La première étape doit ainsi voir un effort de coordination et d’harmonisation des politiques budgétaires comme une limitation – à titre expérimental – des fluctuations des cours entre les monnaies communautaires.
Institutionnellement, le rapport Werner préconise, pour l’étape finale, la mise en place d’un centre de décision pour la politique économique politiquement responsable devant un Parlement européen élu par suffrage universel, ainsi que d’un système communautaire des banques centrales.
Pour le comité Werner, l’Union économique et monétaire paraît un objectif réalisable dans le courant de la présente décennie. La fixation irrévocable des rapports de parité ou, mieux encore, la «monnaie unique» sont censées couronner le processus pour 1980.
«Jusqu'à l’époque de ce rapport, qui est indissolublement lié à la conférence de La Haye, les États membres avaient conservé la perspective d'une union économique, en tout cas d'un marché commun, qu'ils jugeaient réalisables moyennant le recours, en matière monétaire, à la seule coordination de leurs politiques; à partir de la conférence de la Haye et du rapport Werner, ils ont admis que l'union économique ne pourrait se faire si l'on ne réalisait pas progressivement l'union monétaire.»8.
1 «En vue de la mise en œuvre de ses décisions et de façon à faire préciser, aussi rapidement que possible, certains aspects institutionnels et techniques des accords intervenus, le Conseil invita le groupe ad hoc présidé par M. Werner à lui présenter son rapport final au début du mois de septembre 1970. Il a précisé son mandat en le chargeant en particulier de l’élaboration concrète des modalités pratiques de la première étape». Cf. Communiqué rédigé par la présidence belge à l’issue du Conseil des ministres, Luxembourg, 8-9 juin 1970. Archives familiales Pierre Werner, réf. PW 048, intitulée «Intégration monétaire de l’Europe. Le Plan Werner: 1970».

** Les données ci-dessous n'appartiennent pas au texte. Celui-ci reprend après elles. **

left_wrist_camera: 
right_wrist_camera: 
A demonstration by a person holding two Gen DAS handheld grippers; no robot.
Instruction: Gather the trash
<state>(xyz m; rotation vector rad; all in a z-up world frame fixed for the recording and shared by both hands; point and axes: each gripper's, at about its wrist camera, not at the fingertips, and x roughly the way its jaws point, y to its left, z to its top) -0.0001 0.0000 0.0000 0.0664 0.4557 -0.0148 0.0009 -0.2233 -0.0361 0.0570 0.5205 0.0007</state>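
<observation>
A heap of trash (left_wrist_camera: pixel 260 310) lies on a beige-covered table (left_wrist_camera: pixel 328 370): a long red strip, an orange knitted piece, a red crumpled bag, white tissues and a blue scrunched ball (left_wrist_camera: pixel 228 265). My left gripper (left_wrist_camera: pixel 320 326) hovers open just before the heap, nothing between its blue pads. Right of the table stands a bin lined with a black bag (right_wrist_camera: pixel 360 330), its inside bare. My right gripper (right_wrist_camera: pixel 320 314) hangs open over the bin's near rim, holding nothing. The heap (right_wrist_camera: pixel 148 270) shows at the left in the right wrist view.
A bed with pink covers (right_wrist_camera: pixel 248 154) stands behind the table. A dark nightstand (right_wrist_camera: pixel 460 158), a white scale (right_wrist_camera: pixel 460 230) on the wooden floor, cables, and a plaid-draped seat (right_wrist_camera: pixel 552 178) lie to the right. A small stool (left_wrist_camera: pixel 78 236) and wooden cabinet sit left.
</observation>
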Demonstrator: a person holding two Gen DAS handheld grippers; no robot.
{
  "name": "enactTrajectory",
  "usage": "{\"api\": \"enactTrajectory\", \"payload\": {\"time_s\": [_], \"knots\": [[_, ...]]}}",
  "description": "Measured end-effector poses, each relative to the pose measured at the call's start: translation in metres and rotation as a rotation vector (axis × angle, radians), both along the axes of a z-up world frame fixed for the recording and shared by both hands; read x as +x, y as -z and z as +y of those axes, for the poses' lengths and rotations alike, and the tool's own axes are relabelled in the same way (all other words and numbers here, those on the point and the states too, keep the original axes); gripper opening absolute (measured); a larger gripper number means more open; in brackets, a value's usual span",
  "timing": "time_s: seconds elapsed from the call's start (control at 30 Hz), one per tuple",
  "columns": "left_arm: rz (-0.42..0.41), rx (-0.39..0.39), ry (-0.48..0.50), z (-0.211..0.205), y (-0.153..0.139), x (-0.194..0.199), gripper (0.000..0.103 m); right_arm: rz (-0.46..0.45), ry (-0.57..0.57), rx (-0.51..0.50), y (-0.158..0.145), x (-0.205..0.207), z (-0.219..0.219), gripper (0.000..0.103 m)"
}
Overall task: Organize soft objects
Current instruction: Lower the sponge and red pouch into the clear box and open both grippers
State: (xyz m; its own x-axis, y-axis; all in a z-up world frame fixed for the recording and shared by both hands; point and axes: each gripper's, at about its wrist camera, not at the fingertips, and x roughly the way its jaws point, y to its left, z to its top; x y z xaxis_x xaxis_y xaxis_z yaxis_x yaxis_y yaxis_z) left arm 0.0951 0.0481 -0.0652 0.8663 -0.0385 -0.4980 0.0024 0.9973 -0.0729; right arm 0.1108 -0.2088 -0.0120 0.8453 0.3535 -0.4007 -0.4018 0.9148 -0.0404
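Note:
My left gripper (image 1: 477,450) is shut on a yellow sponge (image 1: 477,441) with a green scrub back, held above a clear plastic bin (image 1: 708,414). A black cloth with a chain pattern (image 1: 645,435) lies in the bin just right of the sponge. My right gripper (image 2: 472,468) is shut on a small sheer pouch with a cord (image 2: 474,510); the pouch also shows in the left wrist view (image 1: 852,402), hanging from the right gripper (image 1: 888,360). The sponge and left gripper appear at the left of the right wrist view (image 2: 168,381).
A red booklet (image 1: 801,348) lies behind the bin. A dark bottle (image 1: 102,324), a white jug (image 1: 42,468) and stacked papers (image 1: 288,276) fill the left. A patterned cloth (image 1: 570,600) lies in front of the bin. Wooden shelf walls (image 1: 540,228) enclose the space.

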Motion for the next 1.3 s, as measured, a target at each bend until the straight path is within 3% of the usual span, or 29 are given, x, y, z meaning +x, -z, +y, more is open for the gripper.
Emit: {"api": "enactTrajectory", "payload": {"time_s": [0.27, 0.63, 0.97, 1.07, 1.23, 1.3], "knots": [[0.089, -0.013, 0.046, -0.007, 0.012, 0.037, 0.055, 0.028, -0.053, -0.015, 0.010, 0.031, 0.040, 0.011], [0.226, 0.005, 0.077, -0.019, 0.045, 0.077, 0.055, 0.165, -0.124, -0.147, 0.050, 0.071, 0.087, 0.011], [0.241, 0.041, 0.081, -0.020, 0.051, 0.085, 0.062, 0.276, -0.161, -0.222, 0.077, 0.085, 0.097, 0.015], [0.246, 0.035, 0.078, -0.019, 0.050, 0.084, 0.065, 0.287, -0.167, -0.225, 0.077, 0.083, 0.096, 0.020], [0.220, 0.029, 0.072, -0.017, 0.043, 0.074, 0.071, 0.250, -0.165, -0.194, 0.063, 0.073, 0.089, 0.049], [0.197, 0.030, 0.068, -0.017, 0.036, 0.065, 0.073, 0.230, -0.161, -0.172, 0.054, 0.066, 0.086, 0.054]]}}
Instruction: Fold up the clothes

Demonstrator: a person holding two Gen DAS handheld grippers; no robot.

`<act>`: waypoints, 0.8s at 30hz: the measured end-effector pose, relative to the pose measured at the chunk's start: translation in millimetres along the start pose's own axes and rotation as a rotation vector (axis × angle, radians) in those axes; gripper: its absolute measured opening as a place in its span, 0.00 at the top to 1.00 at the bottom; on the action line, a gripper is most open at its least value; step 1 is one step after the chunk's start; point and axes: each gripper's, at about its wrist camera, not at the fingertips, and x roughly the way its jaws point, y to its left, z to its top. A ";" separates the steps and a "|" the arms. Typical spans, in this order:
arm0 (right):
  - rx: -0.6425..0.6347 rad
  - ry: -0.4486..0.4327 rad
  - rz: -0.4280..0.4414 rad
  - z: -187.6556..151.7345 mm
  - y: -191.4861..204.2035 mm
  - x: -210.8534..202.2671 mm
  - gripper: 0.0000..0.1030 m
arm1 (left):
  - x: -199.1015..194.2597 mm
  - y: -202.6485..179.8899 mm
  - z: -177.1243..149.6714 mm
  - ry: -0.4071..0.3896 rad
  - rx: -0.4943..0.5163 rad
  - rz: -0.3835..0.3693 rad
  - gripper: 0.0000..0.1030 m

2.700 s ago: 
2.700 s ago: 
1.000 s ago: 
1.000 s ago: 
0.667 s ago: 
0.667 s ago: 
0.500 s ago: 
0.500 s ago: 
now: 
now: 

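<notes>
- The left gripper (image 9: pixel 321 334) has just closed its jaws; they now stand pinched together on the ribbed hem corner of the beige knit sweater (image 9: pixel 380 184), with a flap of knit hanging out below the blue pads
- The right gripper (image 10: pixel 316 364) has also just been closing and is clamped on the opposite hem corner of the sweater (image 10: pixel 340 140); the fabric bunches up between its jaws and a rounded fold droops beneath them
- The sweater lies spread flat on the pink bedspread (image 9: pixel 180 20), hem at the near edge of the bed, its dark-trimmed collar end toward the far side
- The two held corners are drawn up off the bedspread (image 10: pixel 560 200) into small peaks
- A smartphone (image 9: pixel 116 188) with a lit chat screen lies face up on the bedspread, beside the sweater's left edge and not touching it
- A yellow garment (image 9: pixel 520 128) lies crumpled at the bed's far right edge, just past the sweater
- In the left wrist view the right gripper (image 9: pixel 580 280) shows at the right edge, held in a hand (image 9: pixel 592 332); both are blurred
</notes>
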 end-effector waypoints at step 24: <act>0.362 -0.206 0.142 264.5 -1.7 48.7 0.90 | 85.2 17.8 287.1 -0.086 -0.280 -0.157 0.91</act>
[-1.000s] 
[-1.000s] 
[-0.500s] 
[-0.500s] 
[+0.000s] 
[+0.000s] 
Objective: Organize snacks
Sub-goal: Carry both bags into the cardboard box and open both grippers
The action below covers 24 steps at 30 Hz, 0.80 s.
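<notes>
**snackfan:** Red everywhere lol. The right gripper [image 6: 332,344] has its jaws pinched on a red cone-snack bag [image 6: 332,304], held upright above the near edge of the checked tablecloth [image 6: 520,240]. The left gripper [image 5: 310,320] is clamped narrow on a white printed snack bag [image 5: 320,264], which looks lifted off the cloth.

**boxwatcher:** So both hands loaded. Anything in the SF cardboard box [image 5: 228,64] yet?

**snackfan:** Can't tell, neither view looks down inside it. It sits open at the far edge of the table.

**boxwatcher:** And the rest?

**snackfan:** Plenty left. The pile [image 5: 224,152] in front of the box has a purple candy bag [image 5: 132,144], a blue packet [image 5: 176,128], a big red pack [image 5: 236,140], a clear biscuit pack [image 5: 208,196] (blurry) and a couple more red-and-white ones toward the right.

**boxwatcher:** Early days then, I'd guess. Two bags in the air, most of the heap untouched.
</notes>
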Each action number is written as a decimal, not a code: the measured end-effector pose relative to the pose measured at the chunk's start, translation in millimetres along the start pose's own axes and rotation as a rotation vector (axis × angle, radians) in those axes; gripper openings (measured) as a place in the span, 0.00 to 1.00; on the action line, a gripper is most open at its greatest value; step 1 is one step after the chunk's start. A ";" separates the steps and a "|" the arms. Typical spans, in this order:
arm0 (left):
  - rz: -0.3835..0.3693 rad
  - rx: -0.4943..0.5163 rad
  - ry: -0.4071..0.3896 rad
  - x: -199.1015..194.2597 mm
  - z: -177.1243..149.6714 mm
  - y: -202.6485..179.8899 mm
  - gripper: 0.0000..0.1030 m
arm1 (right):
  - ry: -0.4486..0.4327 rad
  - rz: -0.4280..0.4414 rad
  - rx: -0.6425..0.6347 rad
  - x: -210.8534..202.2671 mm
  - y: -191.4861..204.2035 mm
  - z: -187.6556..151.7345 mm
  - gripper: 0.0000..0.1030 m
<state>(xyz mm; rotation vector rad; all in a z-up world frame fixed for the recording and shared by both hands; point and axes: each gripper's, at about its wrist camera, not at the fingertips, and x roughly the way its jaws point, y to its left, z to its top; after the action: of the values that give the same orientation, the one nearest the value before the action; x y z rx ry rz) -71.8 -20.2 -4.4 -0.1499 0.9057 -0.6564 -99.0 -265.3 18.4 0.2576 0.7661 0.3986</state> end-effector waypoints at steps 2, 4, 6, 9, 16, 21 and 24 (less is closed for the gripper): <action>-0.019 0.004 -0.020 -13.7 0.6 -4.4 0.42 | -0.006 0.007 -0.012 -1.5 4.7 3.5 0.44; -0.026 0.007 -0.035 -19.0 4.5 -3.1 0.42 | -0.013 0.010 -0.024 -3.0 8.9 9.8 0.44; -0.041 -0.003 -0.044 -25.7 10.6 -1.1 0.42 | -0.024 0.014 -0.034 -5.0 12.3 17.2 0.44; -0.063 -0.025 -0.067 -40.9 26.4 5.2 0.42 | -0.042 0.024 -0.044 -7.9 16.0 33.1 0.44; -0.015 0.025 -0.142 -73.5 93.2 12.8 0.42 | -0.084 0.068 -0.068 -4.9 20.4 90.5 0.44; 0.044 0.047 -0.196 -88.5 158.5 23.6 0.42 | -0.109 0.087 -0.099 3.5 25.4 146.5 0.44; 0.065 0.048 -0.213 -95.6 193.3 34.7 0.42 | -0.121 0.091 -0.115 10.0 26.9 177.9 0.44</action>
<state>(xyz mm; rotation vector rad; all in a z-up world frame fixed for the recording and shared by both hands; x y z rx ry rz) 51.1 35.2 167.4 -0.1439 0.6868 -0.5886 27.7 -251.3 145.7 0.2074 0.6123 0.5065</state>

2 Voir la section 3.1. «Création et travaux du comité Werner (mars-octobre 1970)».
3 Rapport au Conseil et à la Commission concernant la réalisation par étapes de l’union économique et monétaire dans la Communauté (rapport Werner). Luxembourg, 8 octobre 1970, supplément au Bulletin 11/1970, p. 12.
4Le rôle du centre de décision est jugé particulièrement significatif, notamment en ce qui concerne le niveau et le sens des soldes ainsi que les méthodes de financement des déficits ou d'utilisation des excédents.
5 Ibid., p. 14.
6 «[…] il convient que les grandes orientations de la politique économique ne soient adoptées qu'après les avoir consultées». Cf. Rapport au Conseil et à la Commission concernant la réalisation par étapes de l’union économique et monétaire dans la Communauté (rapport Werner), Luxembourg, 8 octobre 1970, supplément au Bulletin 11/1970, p. 19.
7 TIETMEYER, Hans. L’union économique et monétaire au centre du débat politique. In Hefte, Cologne: Institut für Wirtschaftspolitik, n° 1/1971.
8ANSIAUX (Baron), Hubert et DESSART, Michel. Dossier pour l'histoire de l'Europe monétaire 1958-1973. Bruxelles: Michel Dessart (éd.), 1975, p. 1.